Darsi un dente o fare le cose con un dente di scimmia!

So che il conto finale mi lascerà vagamente l’amaro in bocca (“ein bitterer Nachgeschmack”), ma per ora mi godo il retrogusto di gel al fluoro, mentre cerco di rientrare in tempo al lavoro. Mi sono data una mossa — in tedesco “mi son data un dente” (“ einen Zahn zulegen”). L’espressione, curiosa, pare derivare dalle vecchie stufe: aggiungendo un dente alla cremagliera si avvicinava il paiolo al fuoco e, quindi, si accelerava la cottura (qui un’immagine che val più di mille spiegazioni). Altrettanto pittoresco è far le cose “con un dente di scimmia” (“einen Affenzahn draufhaben”), ovvero a grandissima velocità. 
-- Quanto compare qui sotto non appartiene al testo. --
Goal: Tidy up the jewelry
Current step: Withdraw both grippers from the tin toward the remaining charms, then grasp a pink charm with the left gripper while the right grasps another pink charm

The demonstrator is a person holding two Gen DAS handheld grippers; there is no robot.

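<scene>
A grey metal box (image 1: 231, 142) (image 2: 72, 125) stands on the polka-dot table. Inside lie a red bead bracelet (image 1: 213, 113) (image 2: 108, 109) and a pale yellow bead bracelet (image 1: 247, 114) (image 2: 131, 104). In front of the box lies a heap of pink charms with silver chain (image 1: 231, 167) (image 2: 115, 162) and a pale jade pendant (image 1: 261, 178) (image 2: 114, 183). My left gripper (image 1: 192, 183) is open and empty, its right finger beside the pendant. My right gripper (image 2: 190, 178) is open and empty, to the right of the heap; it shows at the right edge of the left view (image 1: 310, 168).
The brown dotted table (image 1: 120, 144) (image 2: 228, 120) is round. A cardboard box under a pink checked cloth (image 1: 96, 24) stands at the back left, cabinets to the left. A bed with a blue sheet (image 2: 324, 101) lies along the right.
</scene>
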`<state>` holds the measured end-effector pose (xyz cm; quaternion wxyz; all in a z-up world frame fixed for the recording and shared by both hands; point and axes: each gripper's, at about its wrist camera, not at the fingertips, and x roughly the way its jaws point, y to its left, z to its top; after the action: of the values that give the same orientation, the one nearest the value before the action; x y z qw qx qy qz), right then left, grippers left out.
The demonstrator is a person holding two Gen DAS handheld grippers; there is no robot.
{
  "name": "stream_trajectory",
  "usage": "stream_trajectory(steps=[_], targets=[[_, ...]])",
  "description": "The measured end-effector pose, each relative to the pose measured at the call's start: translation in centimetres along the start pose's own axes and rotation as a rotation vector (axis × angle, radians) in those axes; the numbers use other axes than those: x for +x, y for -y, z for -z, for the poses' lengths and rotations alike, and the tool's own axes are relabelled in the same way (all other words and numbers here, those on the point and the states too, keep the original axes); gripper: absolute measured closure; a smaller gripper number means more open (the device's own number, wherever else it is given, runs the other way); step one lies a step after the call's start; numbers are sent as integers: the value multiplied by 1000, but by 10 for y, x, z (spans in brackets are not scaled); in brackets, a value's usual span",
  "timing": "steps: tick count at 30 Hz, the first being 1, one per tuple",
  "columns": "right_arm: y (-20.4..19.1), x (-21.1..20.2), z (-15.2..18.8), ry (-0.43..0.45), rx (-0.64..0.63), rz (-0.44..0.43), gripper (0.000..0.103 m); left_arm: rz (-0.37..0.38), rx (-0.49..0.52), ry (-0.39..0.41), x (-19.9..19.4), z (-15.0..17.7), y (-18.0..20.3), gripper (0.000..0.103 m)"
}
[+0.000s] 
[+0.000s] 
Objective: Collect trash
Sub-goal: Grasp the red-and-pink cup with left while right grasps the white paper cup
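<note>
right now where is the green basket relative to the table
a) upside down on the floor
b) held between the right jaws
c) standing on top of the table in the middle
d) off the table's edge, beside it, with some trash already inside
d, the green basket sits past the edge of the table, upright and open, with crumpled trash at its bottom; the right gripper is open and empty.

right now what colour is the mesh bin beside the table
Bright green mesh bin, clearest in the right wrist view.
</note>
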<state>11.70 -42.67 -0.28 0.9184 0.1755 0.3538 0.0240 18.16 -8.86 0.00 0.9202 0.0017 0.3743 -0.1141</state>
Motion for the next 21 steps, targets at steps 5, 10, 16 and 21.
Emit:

Nemmeno oggi, tuttavia, mi riuscirà un rientro rapido — complice l’ormai proverbiale inefficienza di qualsiasi mezzo pubblico berlinese o federale (che è sulla “bocca di tutti”; “in aller Munde”). Sperando che nessuno degli altri passeggeri si esibisca in uno “spettacolo da scimmia”. Nel tardo XVIII secolo, le bestiole in costume venivano fatte esibire in teatri itineranti per il diletto di avventori alla ricerca di distrazioni “esotiche”. Povere scimmie, dovevano incazzarsi parecchio, tanto da lasciare in eredità alla lingua l’espressione “ein Affentheater machen”, che equivale a fare scenate.

Dal canto mio, spero di riscoprirmi stoica all’ennesimo inghippo dei mezzi. Stringere i denti, peraltro, è l’arte della sopravvivenza del pendolare. Serbando sempre un gran dente avvelenato per potersi lamentare, ogni qualvolta l’etichetta del “small talk” lo richieda.